**About this exercise**
Word for word, restate the records from their first line through the line with "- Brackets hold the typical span", both ends included; omit each picture.

**Input for this task**
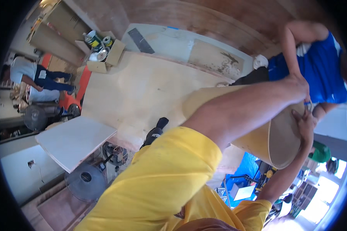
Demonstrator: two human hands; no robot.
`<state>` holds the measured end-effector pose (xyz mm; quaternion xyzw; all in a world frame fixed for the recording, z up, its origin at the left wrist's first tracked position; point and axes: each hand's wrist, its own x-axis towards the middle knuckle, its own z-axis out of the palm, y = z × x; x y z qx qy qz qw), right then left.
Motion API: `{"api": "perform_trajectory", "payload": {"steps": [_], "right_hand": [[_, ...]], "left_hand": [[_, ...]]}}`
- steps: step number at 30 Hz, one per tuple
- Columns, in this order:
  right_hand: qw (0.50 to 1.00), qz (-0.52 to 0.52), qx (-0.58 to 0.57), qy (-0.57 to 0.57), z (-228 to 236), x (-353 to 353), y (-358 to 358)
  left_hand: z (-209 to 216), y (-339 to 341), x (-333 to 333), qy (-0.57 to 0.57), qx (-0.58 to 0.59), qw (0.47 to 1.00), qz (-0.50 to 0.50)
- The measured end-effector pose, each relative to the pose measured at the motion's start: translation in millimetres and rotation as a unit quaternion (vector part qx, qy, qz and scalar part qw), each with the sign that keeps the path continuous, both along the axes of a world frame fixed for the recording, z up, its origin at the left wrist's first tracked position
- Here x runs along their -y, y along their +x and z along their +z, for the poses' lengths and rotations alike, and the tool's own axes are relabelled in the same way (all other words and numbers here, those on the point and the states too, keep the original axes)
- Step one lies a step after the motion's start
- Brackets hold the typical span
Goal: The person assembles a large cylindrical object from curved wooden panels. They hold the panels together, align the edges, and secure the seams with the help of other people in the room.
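Note:
A thin tan board (250, 144), like flexible plywood, is curled into a wide roll on the right. My left arm in a yellow sleeve reaches over it. My left hand (300, 85) bends down at the roll's far end with its fingers curled; a small metal and blue thing shows at them, too small to name. Just below, my right hand (306, 125) has its thumb and fingers closed at the board's edge. A co-worker in a blue shirt (308, 63) leans in there, one arm coming down behind my left wrist, that hand hidden.
Under the roll spreads a large pale panel (119, 90). A foot in a black sock (162, 123) rests on it. A carton of cans (113, 54) stands at the back left, white sheets (75, 140) and a fan (86, 181) at left. Another person (23, 71) bends at far left.

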<state>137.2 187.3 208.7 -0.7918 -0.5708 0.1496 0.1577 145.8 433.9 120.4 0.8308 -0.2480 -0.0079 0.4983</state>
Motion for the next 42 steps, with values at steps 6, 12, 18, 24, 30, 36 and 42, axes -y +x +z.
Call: {"api": "perform_trajectory", "payload": {"steps": [6,12,18,24,30,36,42], "right_hand": [[0.996,-0.012,0.089,0.008,-40.3,40.1,33.1],[0.988,0.007,0.151,0.043,-27.2,-14.5,0.4],[0.991,-0.03,0.123,-0.045,-9.9,-15.9,-22.7],[0.994,-0.026,0.106,-0.022,-8.6,-12.3,-27.6],[0.996,-0.042,0.076,-0.009,-9.3,-15.2,-18.2],[0.993,-0.011,0.112,0.02,-23.3,-22.2,-3.6],[0.998,-0.041,0.036,-0.04,-4.2,-12.2,-18.4]], "left_hand": [[-0.5,-44.3,67.8,0.16,0.066,0.971,0.167],[61.3,-176.5,69.5,0.325,0.053,0.877,0.349],[67.8,-182.3,68.0,0.391,0.029,0.855,0.338],[68.7,-185.2,68.4,0.395,0.071,0.856,0.326],[89.7,-182.1,80.7,0.463,0.008,0.822,0.332],[78.5,-176.0,71.9,0.424,0.048,0.851,0.307],[79.7,-172.2,75.1,0.436,0.009,0.841,0.319]]}}
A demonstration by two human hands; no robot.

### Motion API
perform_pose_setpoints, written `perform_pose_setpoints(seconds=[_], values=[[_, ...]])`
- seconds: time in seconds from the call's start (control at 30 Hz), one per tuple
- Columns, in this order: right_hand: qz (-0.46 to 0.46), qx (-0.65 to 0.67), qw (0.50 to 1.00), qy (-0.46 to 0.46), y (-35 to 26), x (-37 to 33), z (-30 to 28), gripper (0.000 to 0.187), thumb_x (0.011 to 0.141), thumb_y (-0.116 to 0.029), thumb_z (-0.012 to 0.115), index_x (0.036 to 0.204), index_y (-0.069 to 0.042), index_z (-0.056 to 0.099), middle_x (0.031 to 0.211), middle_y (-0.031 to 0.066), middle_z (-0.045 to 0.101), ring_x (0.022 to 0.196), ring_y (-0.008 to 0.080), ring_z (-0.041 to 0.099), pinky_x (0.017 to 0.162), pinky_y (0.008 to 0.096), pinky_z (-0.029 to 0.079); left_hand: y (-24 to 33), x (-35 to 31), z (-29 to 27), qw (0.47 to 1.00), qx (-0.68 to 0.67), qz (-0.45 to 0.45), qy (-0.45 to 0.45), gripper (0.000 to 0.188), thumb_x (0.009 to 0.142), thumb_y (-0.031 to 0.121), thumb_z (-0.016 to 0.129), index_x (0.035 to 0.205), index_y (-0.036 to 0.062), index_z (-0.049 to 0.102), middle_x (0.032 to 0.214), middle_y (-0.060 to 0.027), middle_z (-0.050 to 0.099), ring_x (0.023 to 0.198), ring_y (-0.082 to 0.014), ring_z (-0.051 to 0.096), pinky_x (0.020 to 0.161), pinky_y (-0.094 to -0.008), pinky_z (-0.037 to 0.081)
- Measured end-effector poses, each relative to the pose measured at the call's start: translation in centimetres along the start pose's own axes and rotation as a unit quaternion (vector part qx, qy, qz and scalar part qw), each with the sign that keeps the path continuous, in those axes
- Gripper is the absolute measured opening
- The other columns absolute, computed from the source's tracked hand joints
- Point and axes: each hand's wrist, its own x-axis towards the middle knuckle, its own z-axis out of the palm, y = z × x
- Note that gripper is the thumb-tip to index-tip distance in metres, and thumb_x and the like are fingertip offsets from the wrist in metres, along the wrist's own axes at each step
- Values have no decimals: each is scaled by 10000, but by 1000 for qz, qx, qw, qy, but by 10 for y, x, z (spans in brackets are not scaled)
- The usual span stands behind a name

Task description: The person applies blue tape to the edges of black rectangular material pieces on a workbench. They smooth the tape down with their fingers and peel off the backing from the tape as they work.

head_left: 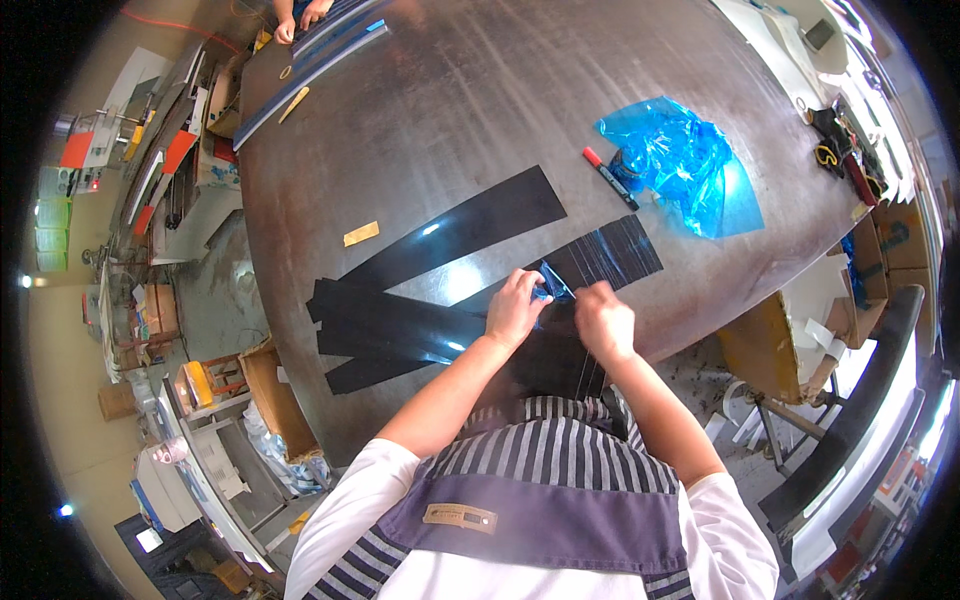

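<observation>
My left hand (pixel 515 310) pinches a crumpled piece of blue plastic film (pixel 552 284) between thumb and fingers. My right hand (pixel 606 322) is closed right beside the film; whatever its fingers grip is hidden. Just beyond both hands lies a row of narrow black strips (pixel 612 252), stacked side by side on the table. A dark panel (pixel 550 362) sits under my wrists, close to my striped apron. To the left, several long flat black strips (pixel 395 325) overlap in a fan, and another black strip (pixel 470 225) slants away from them.
A large crumpled blue film sheet (pixel 690 165) lies at the right of the metal table (pixel 480 90), with a red-capped marker (pixel 610 178) beside it. A tan piece (pixel 361 234) lies at left. Another person's hands (pixel 298 18) are at the far left, by long bars (pixel 320 70).
</observation>
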Motion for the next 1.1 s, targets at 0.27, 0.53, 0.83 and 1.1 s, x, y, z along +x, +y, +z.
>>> perform_pose_setpoints(seconds=[0.27, 0.53, 0.83, 1.1], values=[[-8, 104, 993, 52, 1, 8, -13, 79, 843, -80, 616, 897, -76, 673, 940, 110, 623, 887, 313, 634, 777, 421, 528, 11, 6, -13, 996, 42, 61, -45, 349, 744, 30, 747, 1058, 99, 611, 1268, -103, 513, 954, -387, 640, 740, -460, 544], [157, 275, 948, 32, 19, 10, 6, 166, 930, -110, 587, 1063, -29, 644, 900, 162, 694, 849, 336, 674, 771, 385, 525, -52, 16, -6, 933, -277, -191, 126, 234, 928, 212, 677, 1071, 55, 580, 965, -83, 672, 899, -179, 647, 806, -324, 499], [254, 344, 904, 14, 29, 18, 8, 161, 947, -103, 590, 1081, -28, 638, 828, 124, 704, 770, 202, 699, 720, 316, 527, -11, 21, -33, 994, 62, -85, 39, 220, 710, 261, 830, 809, 116, 698, 845, -76, 623, 841, -313, 645, 706, -418, 506], [99, 160, 981, 57, 28, 23, -1, 117, 887, -102, 610, 974, -57, 674, 893, 130, 667, 823, 311, 678, 710, 388, 539, -1, 9, -10, 995, -79, -2, -54, 200, 745, 211, 806, 836, 65, 705, 859, -108, 643, 850, -306, 653, 758, -378, 512]])
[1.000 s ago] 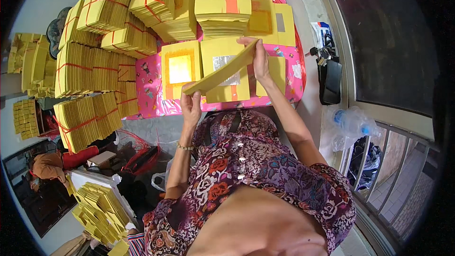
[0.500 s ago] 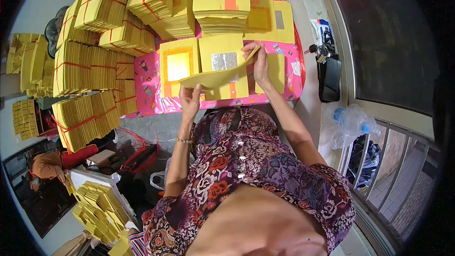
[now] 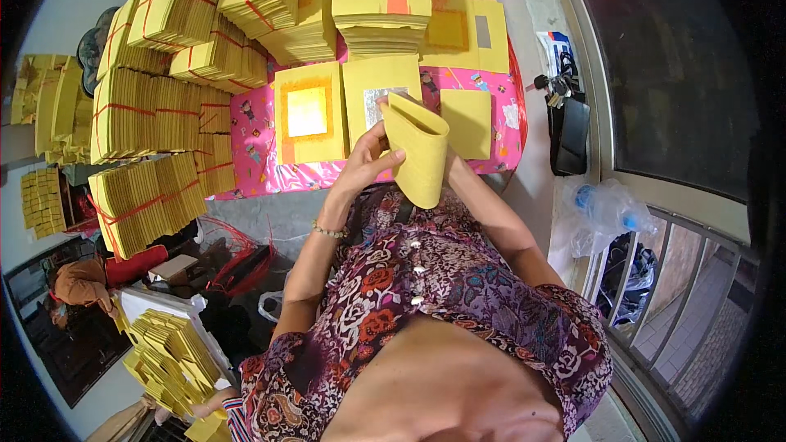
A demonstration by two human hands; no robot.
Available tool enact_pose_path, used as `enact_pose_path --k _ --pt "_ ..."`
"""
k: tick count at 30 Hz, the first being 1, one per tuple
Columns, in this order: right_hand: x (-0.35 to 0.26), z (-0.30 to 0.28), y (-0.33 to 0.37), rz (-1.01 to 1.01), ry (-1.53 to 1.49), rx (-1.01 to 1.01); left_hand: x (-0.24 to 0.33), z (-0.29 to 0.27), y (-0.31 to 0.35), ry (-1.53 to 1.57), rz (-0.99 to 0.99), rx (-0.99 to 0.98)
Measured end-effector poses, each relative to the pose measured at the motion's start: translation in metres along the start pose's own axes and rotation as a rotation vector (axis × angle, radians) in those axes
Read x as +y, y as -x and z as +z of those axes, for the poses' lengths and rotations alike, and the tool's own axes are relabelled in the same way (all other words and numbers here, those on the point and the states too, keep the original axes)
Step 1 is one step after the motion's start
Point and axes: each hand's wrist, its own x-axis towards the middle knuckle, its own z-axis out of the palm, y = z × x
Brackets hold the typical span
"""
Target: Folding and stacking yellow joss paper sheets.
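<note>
Since half a second ago, the yellow paper [image 3: 423, 168] has been bent from a long, slack strip into an upright loop, and it has been brought in front of the body, past the near edge of the pink-covered tabletop [image 3: 286, 178]. It is gripped on its left by the left hand [image 3: 368, 165], the thumb being pressed on the outer face and the fingers curled behind. Most of the right hand [image 3: 455, 167] is hidden behind the loop, so how far it is open and what it has hold of cannot be told.

Behind the loop, a yellow stack with a silver square [image 3: 368, 127] is partly covered from view. It is flanked by a sheet with a gold square and orange border [image 3: 308, 115] on the left and a plain yellow sheet [image 3: 467, 124] on the right. Farther back, a tall yellow stack [image 3: 381, 20] is topped by a grey square, and bundles tied with red string [image 3: 176, 4] are piled on the left. At the lower left, yellow papers [image 3: 176, 352] are reached by another person's hand [image 3: 210, 403]
</note>
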Motion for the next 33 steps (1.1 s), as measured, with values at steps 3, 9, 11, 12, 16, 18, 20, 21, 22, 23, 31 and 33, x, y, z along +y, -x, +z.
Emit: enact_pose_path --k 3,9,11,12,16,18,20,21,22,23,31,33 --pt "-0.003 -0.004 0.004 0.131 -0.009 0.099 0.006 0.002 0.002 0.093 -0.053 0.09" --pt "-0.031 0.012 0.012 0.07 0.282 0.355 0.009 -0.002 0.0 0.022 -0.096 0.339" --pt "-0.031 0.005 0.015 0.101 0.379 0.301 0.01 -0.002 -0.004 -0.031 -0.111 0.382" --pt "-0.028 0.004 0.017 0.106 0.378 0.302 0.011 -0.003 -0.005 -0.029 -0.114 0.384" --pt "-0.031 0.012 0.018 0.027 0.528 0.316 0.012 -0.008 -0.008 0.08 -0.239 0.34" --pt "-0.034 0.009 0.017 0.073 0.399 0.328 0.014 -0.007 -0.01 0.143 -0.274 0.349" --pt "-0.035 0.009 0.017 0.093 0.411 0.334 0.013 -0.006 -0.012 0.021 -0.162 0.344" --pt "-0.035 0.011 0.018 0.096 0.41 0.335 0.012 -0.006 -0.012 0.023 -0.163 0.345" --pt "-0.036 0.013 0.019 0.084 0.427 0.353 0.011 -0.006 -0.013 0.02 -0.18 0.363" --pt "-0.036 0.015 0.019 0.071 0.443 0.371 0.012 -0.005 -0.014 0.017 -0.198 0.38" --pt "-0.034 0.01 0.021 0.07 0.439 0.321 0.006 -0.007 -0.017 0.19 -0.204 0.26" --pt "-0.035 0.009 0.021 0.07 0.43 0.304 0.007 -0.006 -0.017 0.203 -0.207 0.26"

**Response to the task**
Demonstrator: two human hands; no robot.
`<state>` holds the measured end-effector pose (xyz mm; quaternion xyzw; all in a world frame fixed for the recording, z up, its origin at the left wrist's first tracked position; point and axes: each hand's wrist, its own x-axis towards the middle knuckle, its own z-axis out of the palm, y = z × x; x y z qx qy qz qw), right then left.
Motion API: `{"api": "perform_trajectory", "payload": {"steps": [_], "right_hand": [[_, ...]], "left_hand": [[_, ...]]}}`
- steps: step number at 30 Hz, one per tuple
- Columns, in this order:
  right_hand: qw (0.50 to 1.00), qz (-0.52 to 0.52), qx (-0.58 to 0.57), qy (-0.57 to 0.57), z (-228 to 236), x (-353 to 353), y (-358 to 358)
  left_hand: z (-209 to 216), y (-339 to 341), x (-333 to 333), qy (-0.57 to 0.57), qx (-0.58 to 0.59), qw (0.47 to 1.00), qz (-0.50 to 0.50)
- The measured end-effector pose, each relative to the pose measured at the motion's start: translation in millimetres and rotation as a unit quaternion (vector part qx, qy, qz and scalar part qw), each with the sign that keeps the path continuous, both along the axes of a world frame fixed for the recording, z up, its origin at the left wrist's first tracked position
- Here x runs along their -y, y along their +x and z along their +z, for the poses' lengths and rotations alike, and the tool's own axes are relabelled in the same way (all other words and numbers here, those on the point and the states too, keep the original axes)
- Step one lies a step after the motion's start
- Brackets hold the typical span

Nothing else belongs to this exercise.